How to find the total space occupied by a cassandra keyspace?
I use nodetool status <keyspace>
. The load column value is roughly the same as the value I get using df -h
(my cassandra installations are on different partitions than the system.
What is Compaction?
SStables are immutable -- once a memtable is flushed to disk, it remains unchanced until it is deleted (expired) or compacted. Compaction is the process of combining sstables together. This is important when your workload is update heavy and you may have several instances of a CQL row stored in your SSTables (see sstables per read in nodetool cfhistograms
). When you go to read that row, you may have to scan across multiple sstables to find the latest version of the data (in c* last write wins). When we compact, we may take up additional space on disk (especially size tiered compaction which may take up to--this is a theoretical maximum--50% of your data size when compacting) so it is important to keep free disk space. However, compaction will not take data away from your keyspace directory. This is not where your data is.

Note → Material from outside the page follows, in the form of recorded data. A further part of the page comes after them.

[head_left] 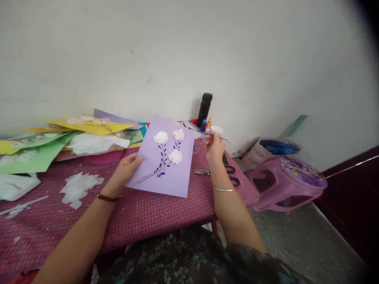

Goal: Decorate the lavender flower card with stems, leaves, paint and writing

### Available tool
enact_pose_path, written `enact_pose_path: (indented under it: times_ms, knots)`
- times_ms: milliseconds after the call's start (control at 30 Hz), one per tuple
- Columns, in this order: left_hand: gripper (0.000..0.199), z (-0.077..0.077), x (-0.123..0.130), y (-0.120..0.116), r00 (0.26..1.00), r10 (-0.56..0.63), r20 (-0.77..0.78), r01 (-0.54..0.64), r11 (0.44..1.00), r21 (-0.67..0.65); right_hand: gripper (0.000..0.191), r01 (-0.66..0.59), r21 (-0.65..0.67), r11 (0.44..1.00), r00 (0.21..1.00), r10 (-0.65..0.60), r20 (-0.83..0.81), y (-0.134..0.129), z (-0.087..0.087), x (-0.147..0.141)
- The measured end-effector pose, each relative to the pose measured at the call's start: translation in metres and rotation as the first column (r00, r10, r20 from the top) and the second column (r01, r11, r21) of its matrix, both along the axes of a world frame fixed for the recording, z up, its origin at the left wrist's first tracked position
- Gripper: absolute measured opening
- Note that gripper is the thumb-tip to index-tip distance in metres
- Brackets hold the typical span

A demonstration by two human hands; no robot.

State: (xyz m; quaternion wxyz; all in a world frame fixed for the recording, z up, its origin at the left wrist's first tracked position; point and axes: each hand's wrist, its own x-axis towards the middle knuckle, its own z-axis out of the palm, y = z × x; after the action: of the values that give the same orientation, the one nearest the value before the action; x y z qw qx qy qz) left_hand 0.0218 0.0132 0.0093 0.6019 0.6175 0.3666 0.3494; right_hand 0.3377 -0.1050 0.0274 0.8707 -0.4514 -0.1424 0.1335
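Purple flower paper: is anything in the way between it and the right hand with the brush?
Nothing visible stands between the right hand and the purple paper; one end of the brush reaches near its upper right corner. The scissors lie off to the side, on the tablecloth.

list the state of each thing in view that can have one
lilac sheet: held, decorated with three white flowers
left hand: closed on the sheet's left side
right hand: closed around the paintbrush
paintbrush: held, slanting
scissors: lying down, partly hidden
black flask: upright
white paper pieces: loosely heaped
pink stool: upright
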Motion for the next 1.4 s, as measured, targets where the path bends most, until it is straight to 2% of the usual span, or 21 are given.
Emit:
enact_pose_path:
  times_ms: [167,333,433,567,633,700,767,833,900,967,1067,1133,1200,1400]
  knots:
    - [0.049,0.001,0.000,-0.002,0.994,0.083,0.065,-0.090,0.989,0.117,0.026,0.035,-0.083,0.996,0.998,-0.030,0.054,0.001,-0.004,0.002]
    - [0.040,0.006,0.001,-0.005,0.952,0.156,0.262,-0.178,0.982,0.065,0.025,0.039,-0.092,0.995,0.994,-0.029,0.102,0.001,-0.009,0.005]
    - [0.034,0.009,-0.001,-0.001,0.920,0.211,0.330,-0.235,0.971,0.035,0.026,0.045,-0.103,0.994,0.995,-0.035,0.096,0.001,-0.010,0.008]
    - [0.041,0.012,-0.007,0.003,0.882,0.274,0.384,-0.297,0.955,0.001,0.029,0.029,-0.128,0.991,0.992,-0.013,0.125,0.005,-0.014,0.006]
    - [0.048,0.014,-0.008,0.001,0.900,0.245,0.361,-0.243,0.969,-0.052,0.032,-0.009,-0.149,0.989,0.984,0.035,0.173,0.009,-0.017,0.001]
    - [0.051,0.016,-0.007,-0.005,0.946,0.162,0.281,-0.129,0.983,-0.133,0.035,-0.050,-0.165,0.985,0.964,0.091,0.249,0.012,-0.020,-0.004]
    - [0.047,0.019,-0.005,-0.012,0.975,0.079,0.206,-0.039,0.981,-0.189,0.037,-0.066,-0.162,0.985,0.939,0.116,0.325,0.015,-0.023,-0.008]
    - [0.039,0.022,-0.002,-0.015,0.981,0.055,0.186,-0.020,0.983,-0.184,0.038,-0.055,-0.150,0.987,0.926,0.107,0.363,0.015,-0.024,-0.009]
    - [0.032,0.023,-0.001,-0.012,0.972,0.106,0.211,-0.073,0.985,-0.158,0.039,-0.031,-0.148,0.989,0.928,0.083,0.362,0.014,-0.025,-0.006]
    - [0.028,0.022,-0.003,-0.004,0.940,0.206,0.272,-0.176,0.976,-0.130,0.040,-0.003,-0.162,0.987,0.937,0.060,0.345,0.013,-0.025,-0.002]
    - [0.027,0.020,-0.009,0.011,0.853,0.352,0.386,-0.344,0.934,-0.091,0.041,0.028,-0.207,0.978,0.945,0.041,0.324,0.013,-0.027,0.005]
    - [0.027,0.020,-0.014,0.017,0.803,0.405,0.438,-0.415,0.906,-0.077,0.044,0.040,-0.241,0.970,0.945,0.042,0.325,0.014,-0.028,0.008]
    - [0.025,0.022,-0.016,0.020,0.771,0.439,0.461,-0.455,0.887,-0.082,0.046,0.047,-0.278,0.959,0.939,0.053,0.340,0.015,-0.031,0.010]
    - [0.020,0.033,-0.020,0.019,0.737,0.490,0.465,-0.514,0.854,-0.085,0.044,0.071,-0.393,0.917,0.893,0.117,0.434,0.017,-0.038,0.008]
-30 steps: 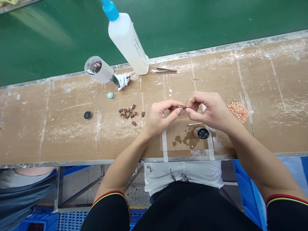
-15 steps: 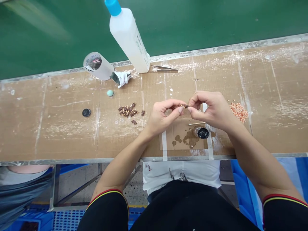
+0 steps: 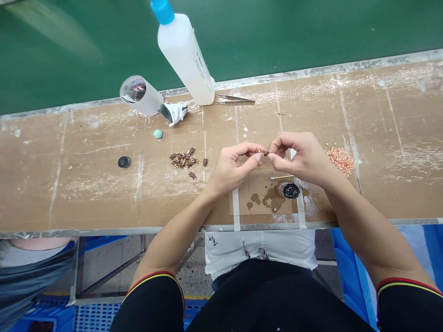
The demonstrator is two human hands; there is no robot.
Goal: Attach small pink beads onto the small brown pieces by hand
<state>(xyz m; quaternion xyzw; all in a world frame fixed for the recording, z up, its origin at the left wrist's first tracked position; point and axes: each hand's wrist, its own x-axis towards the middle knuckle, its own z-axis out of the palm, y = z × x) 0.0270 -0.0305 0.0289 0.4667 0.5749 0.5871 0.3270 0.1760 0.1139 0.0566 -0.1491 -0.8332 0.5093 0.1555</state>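
Near the front edge of the counter point(image 3: 398, 184), a small black-topped jar point(image 3: 291, 190) sits right of some dark stains point(image 3: 255, 198), a white swab point(image 3: 281, 177) just beyond. Past these, the left hand point(image 3: 231, 168) and right hand point(image 3: 300, 157) meet, thumbs and fingertips pinched on a tiny brown piece point(image 3: 263, 153) between them. A brown pile point(image 3: 182, 159) lies left, an orange pile point(image 3: 341, 161) right; farther off are a pale green ball point(image 3: 158, 133), tweezers point(image 3: 238, 98) and a blue-capped bottle point(image 3: 188, 60)
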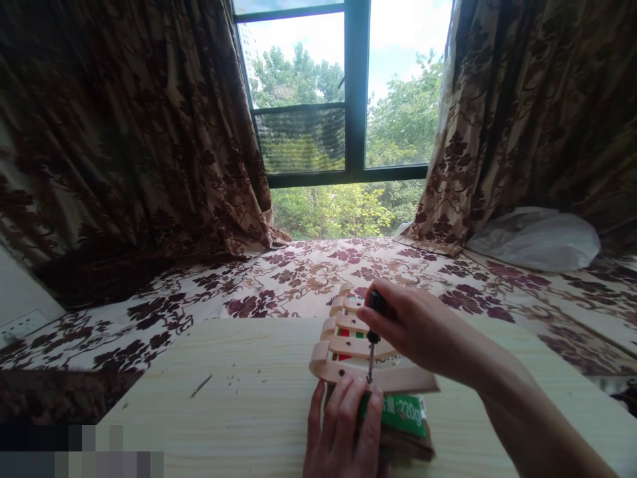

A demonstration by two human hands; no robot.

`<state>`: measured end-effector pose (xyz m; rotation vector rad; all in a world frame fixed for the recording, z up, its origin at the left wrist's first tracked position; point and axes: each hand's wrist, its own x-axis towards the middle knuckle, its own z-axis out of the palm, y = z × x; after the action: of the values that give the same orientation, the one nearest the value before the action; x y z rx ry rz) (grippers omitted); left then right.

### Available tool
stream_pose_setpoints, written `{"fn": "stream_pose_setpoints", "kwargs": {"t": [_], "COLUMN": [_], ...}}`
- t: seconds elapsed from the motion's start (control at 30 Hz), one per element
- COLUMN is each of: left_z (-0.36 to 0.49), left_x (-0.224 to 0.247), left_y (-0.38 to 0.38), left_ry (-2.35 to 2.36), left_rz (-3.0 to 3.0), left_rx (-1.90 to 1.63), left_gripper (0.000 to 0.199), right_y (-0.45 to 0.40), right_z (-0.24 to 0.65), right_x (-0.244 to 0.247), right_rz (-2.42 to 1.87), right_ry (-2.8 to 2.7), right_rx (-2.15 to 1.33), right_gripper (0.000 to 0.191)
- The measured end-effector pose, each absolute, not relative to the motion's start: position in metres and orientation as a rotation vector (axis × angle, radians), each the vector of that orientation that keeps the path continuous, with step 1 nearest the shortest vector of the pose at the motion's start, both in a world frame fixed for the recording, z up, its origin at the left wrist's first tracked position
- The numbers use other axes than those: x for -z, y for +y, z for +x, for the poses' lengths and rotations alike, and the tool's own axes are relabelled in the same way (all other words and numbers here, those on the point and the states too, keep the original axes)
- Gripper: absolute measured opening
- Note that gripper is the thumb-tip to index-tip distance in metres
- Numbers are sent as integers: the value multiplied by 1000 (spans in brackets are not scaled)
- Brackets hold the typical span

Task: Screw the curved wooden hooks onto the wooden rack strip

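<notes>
A pale wooden slatted piece [405, 380] with round-ended slats and small dark holes lies near the front of the board. Under it is a printed packet [409, 417], its green label reading "220g"; red and green show between the slats. My right hand [405, 322] is closed around the black handle of a screwdriver [372, 342]. The screwdriver stands nearly upright, its tip at a hole or screw in the nearest slat. My left hand [343, 421] holds the near edge of the slatted piece, fingertips pressed beside the tip. Its thumb is mostly hidden.
A light wooden board [223, 392] carries a small dark sliver [202, 385] and several crumbs. Behind it spreads a floral cloth [308, 265] up to the window [354, 99]. Floral curtains [199, 133] hang at both sides. A white plastic bag [540, 239] lies at right.
</notes>
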<state>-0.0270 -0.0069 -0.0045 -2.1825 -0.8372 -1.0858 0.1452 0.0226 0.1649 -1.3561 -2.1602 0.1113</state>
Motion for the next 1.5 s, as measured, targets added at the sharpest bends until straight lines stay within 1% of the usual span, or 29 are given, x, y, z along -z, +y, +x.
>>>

Then where did my data go?
You're right in your suspicion that data that has not yet been flushed to disk must be sitting in memtables. This data will make it to disk as soon as your commitlog fills up (default 1gb in 2.0 or 8gb in 2.1) or as soon as your memtables get too big -- memtable_total_space_in_mb.
If you want to see your data in sstables, you can flush it manually:
nodetool flush
and your memtables will be dropped into your KS directory in the form of SSTables. Or just be patient and wait until you hit either the commitlog or memtable thresholds.
But aren't cassandra writes durable?
Yes, your memtable data is also stored in the commitlog. If your machine looses power, etc, the data that has been written is still persisted to disk and the commit-log data will get replayed on startup!